4. THE CRUELTY OF DIVORCE
Mal 2:10-17

In his fourth section, upon his countrymen’s frequent divorce of their native wives in order to marry into the influential families of their half-heathen neighbors, "Malachi" makes another of those wide and spiritual utterances which so distinguish his prophecy and redeem his age from the charge of legalism that is so often brought against it. To him the Fatherhood of God is not merely a relation of power and authority, requiring reverence from the nation. It constitutes the members of the nation one close brotherhood, and against this divorce is a crime and unnatural cruelty. Jehovah makes the "wife of a man’s youth his mate" for life "and his wife by covenant." He "hates divorce," and His altar is so wetted by the tears of the wronged women of Israel that the gifts upon it are no more acceptable in His sight. No higher word on marriage was spoken except by Christ Himself. It breathes the spirit of our Lord’s utterance: if we were sure of the text of Mal 2:15, we might almost say that it anticipated the letter. Certain verses, Mal 2:11-13 a, which disturb the argument by bringing in the marriages with heathen wives, are omitted in the following translation, and will be given separately.
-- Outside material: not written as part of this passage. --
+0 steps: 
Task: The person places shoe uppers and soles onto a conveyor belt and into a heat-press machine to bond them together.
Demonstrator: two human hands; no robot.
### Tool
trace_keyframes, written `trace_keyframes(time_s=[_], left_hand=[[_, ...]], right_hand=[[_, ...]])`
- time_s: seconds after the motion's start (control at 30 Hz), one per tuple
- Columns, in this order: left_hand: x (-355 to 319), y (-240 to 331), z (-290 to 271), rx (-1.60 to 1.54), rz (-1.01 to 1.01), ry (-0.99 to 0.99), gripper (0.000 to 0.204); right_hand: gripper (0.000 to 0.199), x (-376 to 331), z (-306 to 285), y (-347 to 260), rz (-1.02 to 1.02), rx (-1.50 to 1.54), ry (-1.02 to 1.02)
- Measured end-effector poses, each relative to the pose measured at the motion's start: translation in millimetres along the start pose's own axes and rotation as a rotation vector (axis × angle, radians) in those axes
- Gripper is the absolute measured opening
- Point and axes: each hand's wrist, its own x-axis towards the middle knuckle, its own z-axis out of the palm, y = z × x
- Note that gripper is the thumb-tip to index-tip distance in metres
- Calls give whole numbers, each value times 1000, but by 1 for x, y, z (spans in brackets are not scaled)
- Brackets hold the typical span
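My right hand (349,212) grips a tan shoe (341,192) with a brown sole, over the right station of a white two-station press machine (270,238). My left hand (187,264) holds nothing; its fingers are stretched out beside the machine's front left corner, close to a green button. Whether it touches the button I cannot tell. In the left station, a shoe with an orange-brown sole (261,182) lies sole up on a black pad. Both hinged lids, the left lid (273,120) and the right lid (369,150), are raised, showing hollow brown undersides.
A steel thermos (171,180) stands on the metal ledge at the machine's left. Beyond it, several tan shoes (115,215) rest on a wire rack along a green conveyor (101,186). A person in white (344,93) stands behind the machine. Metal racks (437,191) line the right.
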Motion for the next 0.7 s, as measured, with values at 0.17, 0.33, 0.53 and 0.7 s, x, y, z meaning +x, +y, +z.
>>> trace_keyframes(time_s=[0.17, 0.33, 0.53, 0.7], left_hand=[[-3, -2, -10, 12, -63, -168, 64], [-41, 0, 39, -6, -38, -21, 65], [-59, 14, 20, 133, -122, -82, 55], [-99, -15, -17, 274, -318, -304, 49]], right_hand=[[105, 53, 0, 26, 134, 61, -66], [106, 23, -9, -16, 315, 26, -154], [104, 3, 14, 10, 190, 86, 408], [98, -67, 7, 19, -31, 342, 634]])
"Hate we not all One Father? Hath not One God created us? Why then are we unfaithful to one another, profaning the covenant of our fathers? Ye cover with tears the altar of Jehovah, with weeping and with groaning, because respect is no longer had to the offering, and acceptable gifts are not taken from your hands. And ye say, ‘Why?’ Because Jehovah has been witness between thee and the wife of thy youth, with whom thou hast broken faith, though she is thy mate and thy wife by covenant. And what is the one seeking? A Divine Seed. Take heed, then, to your spirit, and be not unfaithful to the wife of thy youth. For I hate divorce, saith Jehovah, God of Israel, and that a man cover his clothing with cruelty, saith Jehovah of Hosts. So take heed to your spirit, and deal not faithlessly."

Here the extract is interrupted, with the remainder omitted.